_What to produce_: Your answer should be one number: how many lines below hold the word "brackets".

_Data entries_:

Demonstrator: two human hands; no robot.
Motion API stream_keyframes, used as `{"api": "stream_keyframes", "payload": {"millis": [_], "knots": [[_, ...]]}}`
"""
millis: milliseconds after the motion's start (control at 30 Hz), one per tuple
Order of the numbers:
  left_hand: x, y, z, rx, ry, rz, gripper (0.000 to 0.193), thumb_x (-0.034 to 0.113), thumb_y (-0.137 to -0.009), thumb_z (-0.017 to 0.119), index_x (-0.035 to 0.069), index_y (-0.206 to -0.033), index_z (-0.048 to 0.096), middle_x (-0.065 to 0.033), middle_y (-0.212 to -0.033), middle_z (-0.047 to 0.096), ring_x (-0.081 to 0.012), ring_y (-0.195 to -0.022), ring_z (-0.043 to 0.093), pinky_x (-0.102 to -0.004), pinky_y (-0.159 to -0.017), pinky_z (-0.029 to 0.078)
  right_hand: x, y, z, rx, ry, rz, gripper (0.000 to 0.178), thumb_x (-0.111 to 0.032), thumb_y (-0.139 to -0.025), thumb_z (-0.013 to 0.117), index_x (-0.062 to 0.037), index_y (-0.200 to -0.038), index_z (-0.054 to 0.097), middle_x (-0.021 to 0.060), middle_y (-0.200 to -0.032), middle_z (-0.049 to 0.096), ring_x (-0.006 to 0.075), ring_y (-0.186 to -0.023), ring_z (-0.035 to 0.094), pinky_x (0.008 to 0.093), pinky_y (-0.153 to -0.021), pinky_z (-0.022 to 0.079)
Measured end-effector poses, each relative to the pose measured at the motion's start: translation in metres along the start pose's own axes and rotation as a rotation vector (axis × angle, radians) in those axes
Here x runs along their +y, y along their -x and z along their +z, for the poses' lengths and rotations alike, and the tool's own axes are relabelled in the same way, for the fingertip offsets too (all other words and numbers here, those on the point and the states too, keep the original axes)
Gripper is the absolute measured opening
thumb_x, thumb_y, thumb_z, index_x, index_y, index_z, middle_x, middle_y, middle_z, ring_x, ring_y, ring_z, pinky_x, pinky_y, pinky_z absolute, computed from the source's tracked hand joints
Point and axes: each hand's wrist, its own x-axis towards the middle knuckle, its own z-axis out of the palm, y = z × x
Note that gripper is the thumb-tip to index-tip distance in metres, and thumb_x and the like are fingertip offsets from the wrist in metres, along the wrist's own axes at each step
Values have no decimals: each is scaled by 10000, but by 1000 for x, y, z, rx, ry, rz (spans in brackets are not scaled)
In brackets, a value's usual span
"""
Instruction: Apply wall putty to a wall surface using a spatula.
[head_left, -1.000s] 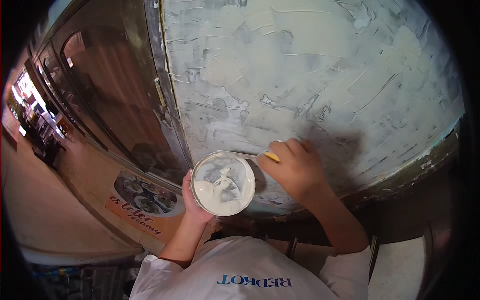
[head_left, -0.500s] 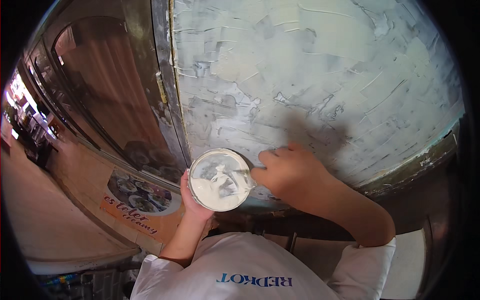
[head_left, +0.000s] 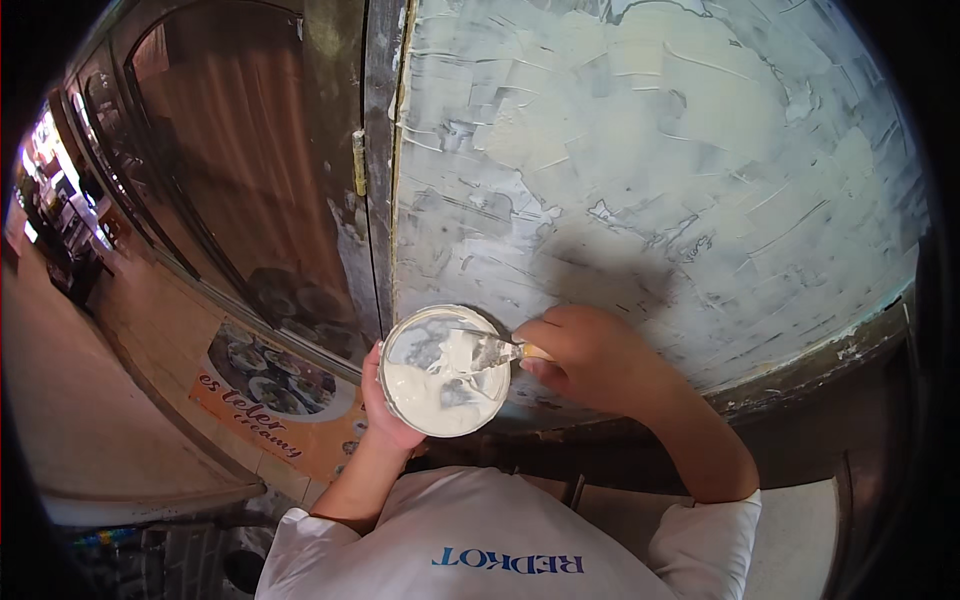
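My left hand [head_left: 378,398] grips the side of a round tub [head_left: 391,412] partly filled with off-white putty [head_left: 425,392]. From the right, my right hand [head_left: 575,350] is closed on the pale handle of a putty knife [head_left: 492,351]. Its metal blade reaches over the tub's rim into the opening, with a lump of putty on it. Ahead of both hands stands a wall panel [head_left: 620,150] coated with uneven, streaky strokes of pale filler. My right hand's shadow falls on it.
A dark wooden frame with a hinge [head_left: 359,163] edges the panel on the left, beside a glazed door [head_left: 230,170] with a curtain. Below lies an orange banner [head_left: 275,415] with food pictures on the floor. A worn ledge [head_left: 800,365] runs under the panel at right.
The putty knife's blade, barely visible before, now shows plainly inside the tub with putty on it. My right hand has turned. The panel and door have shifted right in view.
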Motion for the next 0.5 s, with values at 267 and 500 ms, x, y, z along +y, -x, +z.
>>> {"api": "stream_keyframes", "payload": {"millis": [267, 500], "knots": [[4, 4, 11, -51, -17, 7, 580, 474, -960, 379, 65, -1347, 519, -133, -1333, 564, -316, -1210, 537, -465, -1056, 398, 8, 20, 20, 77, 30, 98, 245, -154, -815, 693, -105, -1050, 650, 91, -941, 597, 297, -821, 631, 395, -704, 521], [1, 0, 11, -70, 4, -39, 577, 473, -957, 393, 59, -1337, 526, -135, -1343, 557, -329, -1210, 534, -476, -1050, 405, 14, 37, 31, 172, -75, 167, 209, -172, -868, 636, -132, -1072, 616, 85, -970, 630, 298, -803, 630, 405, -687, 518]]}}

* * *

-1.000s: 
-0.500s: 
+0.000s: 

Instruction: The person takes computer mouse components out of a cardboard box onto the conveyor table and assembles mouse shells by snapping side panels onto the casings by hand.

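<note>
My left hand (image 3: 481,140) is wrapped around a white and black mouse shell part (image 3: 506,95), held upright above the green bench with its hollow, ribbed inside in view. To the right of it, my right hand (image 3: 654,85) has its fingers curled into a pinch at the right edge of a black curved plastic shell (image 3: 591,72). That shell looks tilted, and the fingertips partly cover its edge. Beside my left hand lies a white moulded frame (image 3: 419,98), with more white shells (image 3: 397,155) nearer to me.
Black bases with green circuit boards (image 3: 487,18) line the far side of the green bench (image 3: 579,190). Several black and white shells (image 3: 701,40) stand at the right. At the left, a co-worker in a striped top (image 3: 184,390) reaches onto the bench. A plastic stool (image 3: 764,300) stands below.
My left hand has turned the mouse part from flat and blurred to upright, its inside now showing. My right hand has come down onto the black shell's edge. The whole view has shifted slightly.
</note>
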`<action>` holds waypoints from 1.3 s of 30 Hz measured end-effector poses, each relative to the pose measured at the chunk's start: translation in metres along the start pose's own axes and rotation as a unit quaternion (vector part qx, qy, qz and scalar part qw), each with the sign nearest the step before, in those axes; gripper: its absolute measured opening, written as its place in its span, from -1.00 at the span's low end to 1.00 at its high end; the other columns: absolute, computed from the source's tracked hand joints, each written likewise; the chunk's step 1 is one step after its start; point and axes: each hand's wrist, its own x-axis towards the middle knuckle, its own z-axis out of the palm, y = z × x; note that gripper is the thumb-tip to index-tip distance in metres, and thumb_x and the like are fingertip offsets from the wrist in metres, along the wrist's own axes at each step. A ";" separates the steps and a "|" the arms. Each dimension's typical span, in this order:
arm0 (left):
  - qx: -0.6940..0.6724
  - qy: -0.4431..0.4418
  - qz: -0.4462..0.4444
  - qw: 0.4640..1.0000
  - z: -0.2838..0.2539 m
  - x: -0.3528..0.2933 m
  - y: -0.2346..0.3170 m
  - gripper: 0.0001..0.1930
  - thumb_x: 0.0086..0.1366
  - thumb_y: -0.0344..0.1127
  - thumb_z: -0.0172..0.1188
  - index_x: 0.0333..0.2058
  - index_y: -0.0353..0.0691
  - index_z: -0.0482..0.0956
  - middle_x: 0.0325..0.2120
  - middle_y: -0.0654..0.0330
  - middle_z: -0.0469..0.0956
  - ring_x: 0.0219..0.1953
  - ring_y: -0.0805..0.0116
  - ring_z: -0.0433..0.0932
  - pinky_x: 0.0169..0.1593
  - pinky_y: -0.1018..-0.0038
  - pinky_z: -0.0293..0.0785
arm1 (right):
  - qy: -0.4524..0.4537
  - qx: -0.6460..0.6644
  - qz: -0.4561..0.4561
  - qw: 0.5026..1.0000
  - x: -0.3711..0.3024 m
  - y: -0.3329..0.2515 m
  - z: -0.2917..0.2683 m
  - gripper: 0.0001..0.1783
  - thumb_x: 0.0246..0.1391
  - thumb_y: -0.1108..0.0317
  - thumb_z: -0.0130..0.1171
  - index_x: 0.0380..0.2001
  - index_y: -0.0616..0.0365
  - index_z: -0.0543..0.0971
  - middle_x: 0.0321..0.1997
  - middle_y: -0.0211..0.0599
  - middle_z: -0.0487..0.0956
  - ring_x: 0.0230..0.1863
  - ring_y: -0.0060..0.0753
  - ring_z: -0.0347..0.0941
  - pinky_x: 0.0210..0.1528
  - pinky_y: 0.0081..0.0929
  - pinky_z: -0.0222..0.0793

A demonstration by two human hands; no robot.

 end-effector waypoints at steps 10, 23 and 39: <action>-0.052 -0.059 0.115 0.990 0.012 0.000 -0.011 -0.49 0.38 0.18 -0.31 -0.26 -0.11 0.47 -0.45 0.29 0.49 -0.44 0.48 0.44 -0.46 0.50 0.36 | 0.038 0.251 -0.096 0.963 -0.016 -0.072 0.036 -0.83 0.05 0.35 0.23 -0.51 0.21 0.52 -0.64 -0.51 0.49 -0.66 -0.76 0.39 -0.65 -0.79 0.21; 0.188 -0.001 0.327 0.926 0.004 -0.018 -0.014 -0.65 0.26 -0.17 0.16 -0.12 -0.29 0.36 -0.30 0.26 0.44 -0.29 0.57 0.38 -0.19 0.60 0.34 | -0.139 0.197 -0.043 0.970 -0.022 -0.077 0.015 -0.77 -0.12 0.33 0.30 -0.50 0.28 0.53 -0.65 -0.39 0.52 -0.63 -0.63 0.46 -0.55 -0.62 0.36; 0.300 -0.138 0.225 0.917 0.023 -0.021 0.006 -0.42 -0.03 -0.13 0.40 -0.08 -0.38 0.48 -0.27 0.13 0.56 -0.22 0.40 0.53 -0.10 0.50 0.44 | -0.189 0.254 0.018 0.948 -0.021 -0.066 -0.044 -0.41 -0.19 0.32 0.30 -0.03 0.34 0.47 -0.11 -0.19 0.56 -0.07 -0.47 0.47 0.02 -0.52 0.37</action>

_Task response_: 2